Dataset entries

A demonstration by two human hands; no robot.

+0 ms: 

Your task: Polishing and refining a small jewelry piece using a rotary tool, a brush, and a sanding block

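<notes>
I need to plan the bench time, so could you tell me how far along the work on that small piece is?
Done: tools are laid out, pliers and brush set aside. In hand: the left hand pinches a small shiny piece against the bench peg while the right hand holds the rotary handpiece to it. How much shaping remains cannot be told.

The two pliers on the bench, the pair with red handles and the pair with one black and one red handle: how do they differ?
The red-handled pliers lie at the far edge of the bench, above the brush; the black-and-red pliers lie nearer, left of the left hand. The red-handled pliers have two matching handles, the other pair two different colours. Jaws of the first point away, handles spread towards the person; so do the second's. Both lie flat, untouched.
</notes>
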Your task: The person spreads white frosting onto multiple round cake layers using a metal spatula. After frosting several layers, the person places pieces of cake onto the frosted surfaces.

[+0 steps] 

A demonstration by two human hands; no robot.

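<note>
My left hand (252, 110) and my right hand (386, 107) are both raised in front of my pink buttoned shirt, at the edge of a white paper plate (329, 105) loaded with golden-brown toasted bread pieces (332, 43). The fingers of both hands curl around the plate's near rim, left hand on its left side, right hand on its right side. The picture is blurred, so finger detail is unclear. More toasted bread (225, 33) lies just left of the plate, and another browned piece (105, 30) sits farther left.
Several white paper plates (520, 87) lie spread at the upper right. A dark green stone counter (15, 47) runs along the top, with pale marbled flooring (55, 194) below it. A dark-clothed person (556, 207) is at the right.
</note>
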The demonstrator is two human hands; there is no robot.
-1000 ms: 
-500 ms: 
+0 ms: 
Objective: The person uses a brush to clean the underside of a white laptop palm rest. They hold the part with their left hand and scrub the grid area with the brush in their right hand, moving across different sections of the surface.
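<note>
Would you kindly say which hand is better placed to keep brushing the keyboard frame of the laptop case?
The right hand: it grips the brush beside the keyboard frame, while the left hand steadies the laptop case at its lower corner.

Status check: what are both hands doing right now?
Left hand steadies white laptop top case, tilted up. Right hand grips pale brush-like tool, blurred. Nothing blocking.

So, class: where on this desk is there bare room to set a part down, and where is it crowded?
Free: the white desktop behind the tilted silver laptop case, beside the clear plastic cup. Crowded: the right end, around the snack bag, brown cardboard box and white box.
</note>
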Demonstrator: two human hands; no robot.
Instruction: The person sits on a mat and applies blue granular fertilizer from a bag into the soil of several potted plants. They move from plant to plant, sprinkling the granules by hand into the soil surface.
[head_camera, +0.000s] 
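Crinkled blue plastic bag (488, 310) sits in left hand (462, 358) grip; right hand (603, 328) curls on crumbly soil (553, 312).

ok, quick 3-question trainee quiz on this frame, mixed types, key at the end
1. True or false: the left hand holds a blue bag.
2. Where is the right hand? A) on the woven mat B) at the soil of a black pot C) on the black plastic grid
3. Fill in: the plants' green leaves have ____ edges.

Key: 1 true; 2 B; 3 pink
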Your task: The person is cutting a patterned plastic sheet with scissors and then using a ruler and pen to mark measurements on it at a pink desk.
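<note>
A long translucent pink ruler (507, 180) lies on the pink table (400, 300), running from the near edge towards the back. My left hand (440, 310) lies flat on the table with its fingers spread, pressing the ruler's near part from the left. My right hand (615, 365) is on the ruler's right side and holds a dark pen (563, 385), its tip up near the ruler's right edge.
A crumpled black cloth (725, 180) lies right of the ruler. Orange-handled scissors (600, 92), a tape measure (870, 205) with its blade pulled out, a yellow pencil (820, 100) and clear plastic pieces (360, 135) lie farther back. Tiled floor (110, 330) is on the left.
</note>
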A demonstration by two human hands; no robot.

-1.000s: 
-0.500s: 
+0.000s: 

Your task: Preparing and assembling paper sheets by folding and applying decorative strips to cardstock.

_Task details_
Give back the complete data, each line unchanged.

_Expected answer_
A demonstration by two human hands; no robot.

+0 ms: 

Your task: Polishing and refining a small jewelry piece using a rotary tool, a brush, and a sanding block

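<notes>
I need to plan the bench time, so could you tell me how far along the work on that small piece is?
Done: tools are laid out, pliers and brush set aside. In hand: the left hand pinches a small shiny piece against the bench peg while the right hand holds the rotary handpiece to it. How much shaping remains cannot be told.

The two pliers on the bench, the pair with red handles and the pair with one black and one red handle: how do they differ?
The red-handled pliers lie at the far edge of the bench, above the brush; the black-and-red pliers lie nearer, left of the left hand. The red-handled pliers have two matching handles, the other pair two different colours. Jaws of the first point away, handles spread towards the person; so do the second's. Both lie flat, untouched.
</notes>
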Your task: The person spreads white frosting onto multiple round cake layers using a metal spatula. After frosting several layers, the person places pieces of cake onto the frosted surfaces.

[+0 steps] 

A demonstration by two human hands; no robot.

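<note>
My left hand (252, 110) and my right hand (386, 107) are both raised in front of my pink buttoned shirt, at the edge of a white paper plate (329, 105) loaded with golden-brown toasted bread pieces (332, 43). The fingers of both hands curl around the plate's near rim, left hand on its left side, right hand on its right side. The picture is blurred, so finger detail is unclear. More toasted bread (225, 33) lies just left of the plate, and another browned piece (105, 30) sits farther left.
Several white paper plates (520, 87) lie spread at the upper right. A dark green stone counter (15, 47) runs along the top, with pale marbled flooring (55, 194) below it. A dark-clothed person (556, 207) is at the right.
</note>
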The demonstrator is two human hands; there is no robot.
-1000 ms: 
-500 ms: 
+0 ms: 
Objective: The person uses a brush to clean the underside of a white laptop palm rest. They hold the part with their left hand and scrub the grid area with the brush in their right hand, moving across different sections of the surface.
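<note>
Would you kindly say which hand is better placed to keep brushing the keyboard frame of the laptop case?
The right hand: it grips the brush beside the keyboard frame, while the left hand steadies the laptop case at its lower corner.

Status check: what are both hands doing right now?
Left hand steadies white laptop top case, tilted up. Right hand grips pale brush-like tool, blurred. Nothing blocking.

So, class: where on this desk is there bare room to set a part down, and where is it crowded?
Free: the white desktop behind the tilted silver laptop case, beside the clear plastic cup. Crowded: the right end, around the snack bag, brown cardboard box and white box.
</note>
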Demonstrator: two human hands; no robot.
Instruction: The person sits on a mat and applies blue granular fertilizer from a bag into the soil of several potted plants. They move from plant to plant, sprinkling the granules by hand into the soil surface.
[head_camera, +0.000s] 
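Crinkled blue plastic bag (488, 310) sits in left hand (462, 358) grip; right hand (603, 328) curls on crumbly soil (553, 312).

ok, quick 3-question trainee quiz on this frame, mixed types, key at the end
1. True or false: the left hand holds a blue bag.
2. Where is the right hand? A) on the woven mat B) at the soil of a black pot C) on the black plastic grid
3. Fill in: the plants' green leaves have ____ edges.

Key: 1 true; 2 B; 3 pink
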Your task: The person is cutting a patterned plastic sheet with scissors and then using a ruler and pen to mark measurements on it at a pink desk.
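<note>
A long translucent pink ruler (507, 180) lies on the pink table (400, 300), running from the near edge towards the back. My left hand (440, 310) lies flat on the table with its fingers spread, pressing the ruler's near part from the left. My right hand (615, 365) is on the ruler's right side and holds a dark pen (563, 385), its tip up near the ruler's right edge.
A crumpled black cloth (725, 180) lies right of the ruler. Orange-handled scissors (600, 92), a tape measure (870, 205) with its blade pulled out, a yellow pencil (820, 100) and clear plastic pieces (360, 135) lie farther back. Tiled floor (110, 330) is on the left.
</note>
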A demonstration by two human hands; no robot.

-1.000s: 
-0.500s: 
+0.000s: 

Your task: Preparing and assembling paper sheets by folding and applying decorative strips to cardstock.

This exercise requires nothing further.